Do you have a good answer to the question?
If you answer yes, then God cannot be omnipotent because he cannot move his own rock. If you answer no, then God cannot be omnipotent because there’s something he can’t make. Either way, it seems, God cannot be omnipotent.
There are several ways around the paradox.
My friend and mentor, Michael Fisher, answers conclusively no, because God’s not dumb. Why would he want to make a rock so big he couldn’t move it?
My friend, Rico Ignace, who has his Ph.D. in astronomy, asks: under what conditions? Once an object reaches a certain mass, the laws of physics cause it to implode upon itself.
The standard philosophical answer is that omnipotence doesn’t mean the ability to do anything, only anything which is logically possible. God cannot make 1 + 1 = 3; he cannot draw a picture of a square that is also a circle (in the same sense that it is a square); and he cannot make a rock so big he can’t move it. A logical impossibility is not a true limit on God.

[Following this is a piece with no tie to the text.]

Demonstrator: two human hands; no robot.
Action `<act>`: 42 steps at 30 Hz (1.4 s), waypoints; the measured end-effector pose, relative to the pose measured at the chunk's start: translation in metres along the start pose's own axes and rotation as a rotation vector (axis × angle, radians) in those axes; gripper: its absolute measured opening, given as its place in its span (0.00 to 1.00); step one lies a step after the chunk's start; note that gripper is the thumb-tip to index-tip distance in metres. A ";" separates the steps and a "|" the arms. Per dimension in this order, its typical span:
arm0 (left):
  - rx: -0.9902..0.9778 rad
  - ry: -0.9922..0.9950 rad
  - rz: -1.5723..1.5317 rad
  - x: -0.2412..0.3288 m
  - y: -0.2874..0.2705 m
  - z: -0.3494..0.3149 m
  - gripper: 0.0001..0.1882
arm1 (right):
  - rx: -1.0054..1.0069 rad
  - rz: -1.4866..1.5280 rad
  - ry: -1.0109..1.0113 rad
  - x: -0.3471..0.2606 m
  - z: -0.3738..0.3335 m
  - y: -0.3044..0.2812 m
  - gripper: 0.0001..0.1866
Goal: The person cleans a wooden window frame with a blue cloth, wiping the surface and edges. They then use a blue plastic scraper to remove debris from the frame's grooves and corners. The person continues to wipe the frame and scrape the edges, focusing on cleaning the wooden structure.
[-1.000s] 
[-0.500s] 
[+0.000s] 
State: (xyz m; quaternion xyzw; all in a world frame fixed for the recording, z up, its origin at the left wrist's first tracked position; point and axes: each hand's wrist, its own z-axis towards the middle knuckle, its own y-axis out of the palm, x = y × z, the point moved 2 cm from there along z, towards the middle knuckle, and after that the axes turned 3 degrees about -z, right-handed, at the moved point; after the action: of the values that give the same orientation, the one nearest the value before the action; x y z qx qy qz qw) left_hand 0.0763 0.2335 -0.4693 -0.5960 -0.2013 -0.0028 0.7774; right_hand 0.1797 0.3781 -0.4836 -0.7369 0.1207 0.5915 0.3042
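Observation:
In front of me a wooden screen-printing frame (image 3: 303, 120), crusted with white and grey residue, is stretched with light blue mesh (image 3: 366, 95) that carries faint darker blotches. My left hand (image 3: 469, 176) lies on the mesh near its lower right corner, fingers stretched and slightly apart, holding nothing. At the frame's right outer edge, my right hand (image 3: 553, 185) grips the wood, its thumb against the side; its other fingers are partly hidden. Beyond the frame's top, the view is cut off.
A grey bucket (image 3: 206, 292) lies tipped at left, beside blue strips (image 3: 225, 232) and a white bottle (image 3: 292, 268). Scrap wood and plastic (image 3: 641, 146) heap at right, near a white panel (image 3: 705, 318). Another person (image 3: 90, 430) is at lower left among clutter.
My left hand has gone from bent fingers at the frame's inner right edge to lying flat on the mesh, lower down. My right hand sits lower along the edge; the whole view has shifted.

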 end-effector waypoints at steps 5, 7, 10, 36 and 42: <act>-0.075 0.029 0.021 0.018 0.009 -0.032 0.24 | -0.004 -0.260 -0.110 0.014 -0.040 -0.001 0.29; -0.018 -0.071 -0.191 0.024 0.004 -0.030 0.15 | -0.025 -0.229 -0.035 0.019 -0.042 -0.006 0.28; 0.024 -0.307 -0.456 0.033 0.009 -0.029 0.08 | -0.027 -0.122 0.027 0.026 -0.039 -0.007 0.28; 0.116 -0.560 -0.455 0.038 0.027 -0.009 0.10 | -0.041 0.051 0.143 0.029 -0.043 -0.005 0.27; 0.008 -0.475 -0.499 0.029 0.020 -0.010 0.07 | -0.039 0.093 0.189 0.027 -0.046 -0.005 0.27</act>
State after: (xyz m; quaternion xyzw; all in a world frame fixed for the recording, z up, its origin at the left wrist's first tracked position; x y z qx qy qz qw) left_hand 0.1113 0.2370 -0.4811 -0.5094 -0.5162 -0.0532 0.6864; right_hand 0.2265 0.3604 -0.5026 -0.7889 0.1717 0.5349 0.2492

Perhaps you’re not convinced. Let’s say God is unable to make a rock so big he can’t move it, and I concede that this does in fact make him somehow less than omnipotent. Even still, this question must be answered: in what practical sense does this differ from actual omnipotence? The only thing God can’t do is become less powerful.
But let’s move past the verbal games. I’m convinced that omnipotence is not the right place to start in our thinking about God. A better place to start is his character: merciful, compassionate, just, forgiving (Exodus 34.6-7). Besides, the Bible explicitly says God cannot do some things: he cannot lie (Hebrews 6.18), he cannot deny himself (2 Timothy 2.13), etc.
Christians have always believed that God is most fully revealed in the person of Jesus of Nazareth, in his death and resurrection. We believe that, paradoxically, God’s power is best seen in his subjection to humility.
The Bible doesn’t answer all our questions. But if you give it a chance, you’ll find that the Christian worldview offers challenging responses to nearly any intellectual attack you care to bring against it.
Can God make a rock so big he can’t move it? If you are only asking in order to get out of having to take the God question seriously, allow me to suggest that God’s desire is to move you closer to himself. But he will not overpower you to do it. Perhaps you are the rock that God cannot move.